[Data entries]
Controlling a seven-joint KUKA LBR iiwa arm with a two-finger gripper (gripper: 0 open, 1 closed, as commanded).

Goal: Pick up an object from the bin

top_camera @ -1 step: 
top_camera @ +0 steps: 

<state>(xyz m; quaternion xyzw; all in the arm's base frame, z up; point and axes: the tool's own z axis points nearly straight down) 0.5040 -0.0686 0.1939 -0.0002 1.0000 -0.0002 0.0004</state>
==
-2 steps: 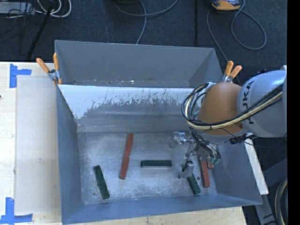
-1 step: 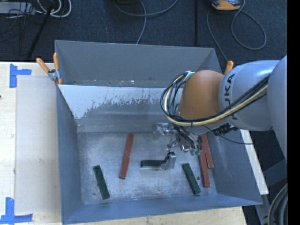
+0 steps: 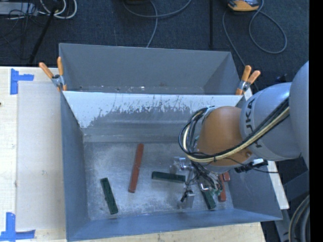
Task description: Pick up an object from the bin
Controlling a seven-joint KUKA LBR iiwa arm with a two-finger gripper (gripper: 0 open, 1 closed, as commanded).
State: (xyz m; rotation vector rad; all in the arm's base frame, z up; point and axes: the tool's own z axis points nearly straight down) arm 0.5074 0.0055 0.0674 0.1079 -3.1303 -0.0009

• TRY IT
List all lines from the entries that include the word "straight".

• ANSWER TO THE PROBLEM
<state>(xyz m; quaternion xyzw; all in the arm's base frame, z up; point and axes: the tool's own z axis points nearly straight down) 0.5040 -0.0686 0.1939 -0.0002 1.0000 -0.0002 0.0004</state>
State: (xyz m; rotation vector rad; all in the arm's base frame, z up; point and axes: the tool's own z axis points nearly straight down) arm 0.5074 0.0055 0.0674 0.1079 -3.1303 -0.0009

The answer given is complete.